Changes similar to those resulting from age may occur merely from accident, as from the puncture of insects, the growth of parasitic fungi, or the blighting influence of frost. First they change to yellow; then they change to red.
But some leaves present naturally a different color on each surface. The upper surface of the leaf of the Cyclamen is green; the under surface is red; yet the red chromule, in this case, exhibits the same chemical properties as the chromule that has been changed to red as the result of age. - (Macaire).
The hints and warnings which these facts suggest to the mind of every reflecting practitioner arc numerous. They explain and enforce the necessity of a regular, and by no means, as to quantity, indiscriminate supply of water to plants; the importance of shading after their transplanting, yet the evidence of unnecessary shading to those established; and of a free circulation of air, etc.; and the necessity of keeping the leaves as clean and as free from injury as possible. The leaves of plants must often be removed; and in some instances this is done with essential benefit; but the horticulturist should constantly keep in mind that, with every leaf that ho removes, he deprives the plant of a primary organ of its existence.
Light, it has just been stated, is the cause of the green color of plants; but it should be observed that its full power is only beneficial when directed upon their upper surface. This is evidenced by the position they always maintain. Trees, whether nailed to a north or south wall, or trained as espaliers, always turn the upper surfaces of their leaves outward to where there is most light. Plants in a hothouse, uninfluenced by the direction from whence proceeds the first supply of air, or the greatest degree of heat, turn not only their leaves, but their very branches, towards the source of brightest light, and, if not turned almost daily, entirely lose their symmetrical form.

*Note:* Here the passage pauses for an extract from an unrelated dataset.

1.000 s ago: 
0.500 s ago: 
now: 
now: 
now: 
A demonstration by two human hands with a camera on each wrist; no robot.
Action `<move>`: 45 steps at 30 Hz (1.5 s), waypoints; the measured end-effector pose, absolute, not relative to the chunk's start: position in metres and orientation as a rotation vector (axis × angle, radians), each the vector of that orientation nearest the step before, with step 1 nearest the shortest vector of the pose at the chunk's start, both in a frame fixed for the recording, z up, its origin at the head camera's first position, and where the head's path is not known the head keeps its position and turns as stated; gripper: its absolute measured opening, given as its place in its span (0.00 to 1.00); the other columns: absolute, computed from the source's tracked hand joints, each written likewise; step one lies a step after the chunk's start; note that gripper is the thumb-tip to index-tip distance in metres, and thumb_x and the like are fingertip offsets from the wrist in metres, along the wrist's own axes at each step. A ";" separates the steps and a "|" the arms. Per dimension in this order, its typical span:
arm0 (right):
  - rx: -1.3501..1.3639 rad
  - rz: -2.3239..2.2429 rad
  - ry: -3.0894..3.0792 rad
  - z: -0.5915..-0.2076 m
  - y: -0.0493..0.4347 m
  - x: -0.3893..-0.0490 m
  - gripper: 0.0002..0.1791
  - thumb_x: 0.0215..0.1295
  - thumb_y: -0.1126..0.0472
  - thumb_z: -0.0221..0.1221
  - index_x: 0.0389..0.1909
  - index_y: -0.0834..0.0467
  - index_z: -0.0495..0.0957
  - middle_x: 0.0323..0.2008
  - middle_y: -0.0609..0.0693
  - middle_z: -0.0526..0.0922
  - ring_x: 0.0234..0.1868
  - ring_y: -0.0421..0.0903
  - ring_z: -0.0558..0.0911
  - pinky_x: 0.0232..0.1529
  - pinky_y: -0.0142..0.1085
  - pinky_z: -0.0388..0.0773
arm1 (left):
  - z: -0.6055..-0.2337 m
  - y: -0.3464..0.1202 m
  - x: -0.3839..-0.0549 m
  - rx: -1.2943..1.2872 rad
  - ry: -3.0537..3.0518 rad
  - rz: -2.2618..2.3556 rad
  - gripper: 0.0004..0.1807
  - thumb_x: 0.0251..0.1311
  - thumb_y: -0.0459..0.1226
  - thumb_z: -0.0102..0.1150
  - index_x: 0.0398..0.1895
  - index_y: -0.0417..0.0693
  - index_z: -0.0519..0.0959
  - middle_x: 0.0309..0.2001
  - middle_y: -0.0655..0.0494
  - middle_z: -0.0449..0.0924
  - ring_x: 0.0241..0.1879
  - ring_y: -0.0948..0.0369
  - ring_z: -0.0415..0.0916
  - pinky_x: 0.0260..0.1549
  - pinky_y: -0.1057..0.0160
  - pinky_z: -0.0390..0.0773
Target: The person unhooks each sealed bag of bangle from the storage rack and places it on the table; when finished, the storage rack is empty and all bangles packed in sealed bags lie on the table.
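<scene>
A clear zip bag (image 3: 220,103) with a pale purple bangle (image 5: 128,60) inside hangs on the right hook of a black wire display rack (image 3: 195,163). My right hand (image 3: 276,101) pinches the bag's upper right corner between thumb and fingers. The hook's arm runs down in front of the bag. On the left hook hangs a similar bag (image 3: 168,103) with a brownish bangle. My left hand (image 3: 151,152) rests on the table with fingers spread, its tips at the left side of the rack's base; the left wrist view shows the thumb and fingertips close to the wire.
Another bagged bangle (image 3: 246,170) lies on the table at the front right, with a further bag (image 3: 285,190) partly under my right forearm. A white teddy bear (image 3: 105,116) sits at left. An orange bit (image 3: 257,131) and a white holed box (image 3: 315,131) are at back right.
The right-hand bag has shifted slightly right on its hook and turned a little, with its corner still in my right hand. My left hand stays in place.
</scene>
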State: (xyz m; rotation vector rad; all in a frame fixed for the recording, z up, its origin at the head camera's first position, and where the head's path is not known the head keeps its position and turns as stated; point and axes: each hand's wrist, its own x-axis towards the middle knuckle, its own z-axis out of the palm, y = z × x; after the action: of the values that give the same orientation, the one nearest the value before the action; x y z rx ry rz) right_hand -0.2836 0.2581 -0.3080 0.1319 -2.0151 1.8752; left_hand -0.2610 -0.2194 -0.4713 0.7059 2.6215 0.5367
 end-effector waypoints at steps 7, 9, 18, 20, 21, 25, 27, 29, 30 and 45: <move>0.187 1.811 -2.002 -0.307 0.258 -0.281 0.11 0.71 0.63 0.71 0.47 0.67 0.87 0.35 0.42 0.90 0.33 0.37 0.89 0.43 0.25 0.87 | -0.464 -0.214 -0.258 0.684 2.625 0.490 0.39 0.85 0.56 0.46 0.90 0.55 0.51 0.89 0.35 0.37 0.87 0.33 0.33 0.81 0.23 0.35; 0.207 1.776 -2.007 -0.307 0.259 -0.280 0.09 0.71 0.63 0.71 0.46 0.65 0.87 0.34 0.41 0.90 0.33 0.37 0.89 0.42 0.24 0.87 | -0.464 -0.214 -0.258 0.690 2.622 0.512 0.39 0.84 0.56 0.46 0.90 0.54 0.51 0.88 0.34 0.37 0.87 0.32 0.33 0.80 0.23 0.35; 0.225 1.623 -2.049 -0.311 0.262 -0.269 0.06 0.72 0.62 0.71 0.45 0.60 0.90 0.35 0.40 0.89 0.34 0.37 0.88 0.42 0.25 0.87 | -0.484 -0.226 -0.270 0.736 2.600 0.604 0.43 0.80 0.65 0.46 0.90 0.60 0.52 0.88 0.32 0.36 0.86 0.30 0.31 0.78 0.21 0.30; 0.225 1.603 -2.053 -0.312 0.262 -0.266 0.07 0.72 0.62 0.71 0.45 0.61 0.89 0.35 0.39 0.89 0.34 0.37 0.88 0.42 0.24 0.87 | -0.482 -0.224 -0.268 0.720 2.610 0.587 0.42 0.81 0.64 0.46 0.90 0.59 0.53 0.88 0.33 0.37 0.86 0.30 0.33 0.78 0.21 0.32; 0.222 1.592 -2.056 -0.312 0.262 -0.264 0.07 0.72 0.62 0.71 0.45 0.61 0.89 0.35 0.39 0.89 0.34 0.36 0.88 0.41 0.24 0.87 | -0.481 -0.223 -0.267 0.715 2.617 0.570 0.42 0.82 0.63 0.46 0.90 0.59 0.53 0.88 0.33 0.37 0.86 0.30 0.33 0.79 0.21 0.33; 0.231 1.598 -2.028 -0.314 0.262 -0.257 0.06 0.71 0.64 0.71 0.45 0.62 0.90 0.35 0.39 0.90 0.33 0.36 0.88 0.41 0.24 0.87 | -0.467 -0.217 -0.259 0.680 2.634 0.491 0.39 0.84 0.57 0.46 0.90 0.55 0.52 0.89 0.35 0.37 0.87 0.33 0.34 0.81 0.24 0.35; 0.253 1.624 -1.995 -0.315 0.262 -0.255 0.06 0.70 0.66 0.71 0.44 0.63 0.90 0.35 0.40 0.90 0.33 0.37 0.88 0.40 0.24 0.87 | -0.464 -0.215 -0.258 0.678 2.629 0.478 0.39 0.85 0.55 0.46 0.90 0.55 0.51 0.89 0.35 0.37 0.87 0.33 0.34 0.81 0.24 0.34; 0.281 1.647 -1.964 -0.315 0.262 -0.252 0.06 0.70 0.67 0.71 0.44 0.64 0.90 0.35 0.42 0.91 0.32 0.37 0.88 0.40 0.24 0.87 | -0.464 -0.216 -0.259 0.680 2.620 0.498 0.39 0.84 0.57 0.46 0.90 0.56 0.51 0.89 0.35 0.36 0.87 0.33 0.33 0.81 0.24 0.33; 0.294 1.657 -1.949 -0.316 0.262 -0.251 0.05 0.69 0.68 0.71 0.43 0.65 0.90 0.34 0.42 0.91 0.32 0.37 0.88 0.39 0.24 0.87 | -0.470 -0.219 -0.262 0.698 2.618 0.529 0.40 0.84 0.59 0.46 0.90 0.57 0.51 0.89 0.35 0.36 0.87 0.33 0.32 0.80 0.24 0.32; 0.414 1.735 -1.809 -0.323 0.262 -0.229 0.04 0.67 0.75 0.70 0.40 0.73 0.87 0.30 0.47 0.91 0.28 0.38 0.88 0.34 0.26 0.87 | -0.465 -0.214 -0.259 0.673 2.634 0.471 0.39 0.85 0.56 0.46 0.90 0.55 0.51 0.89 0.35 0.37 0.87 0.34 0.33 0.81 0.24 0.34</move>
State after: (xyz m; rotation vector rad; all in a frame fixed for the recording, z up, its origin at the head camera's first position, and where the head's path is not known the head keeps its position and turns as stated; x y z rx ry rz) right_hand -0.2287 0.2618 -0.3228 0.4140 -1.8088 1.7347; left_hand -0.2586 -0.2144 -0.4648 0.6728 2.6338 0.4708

If the branches of a tree trained against a wall, or other support, are so moved when their leaves are completely expanded, that the under side of the foliage is the most exposed to the light, they are always found to regain in their natural position in a day or two. If the experiment be often repeated on the same individual, the leaves to the last continue to revert, but become gradually weaker in the effort, partially decay, and their epidermis peels off. Succulent leaves are particularly sensitive of light, but those of pinnated, luguminous plants - as the Pea and Kidney Bean - are still more so. - J., in Cottage Gardener.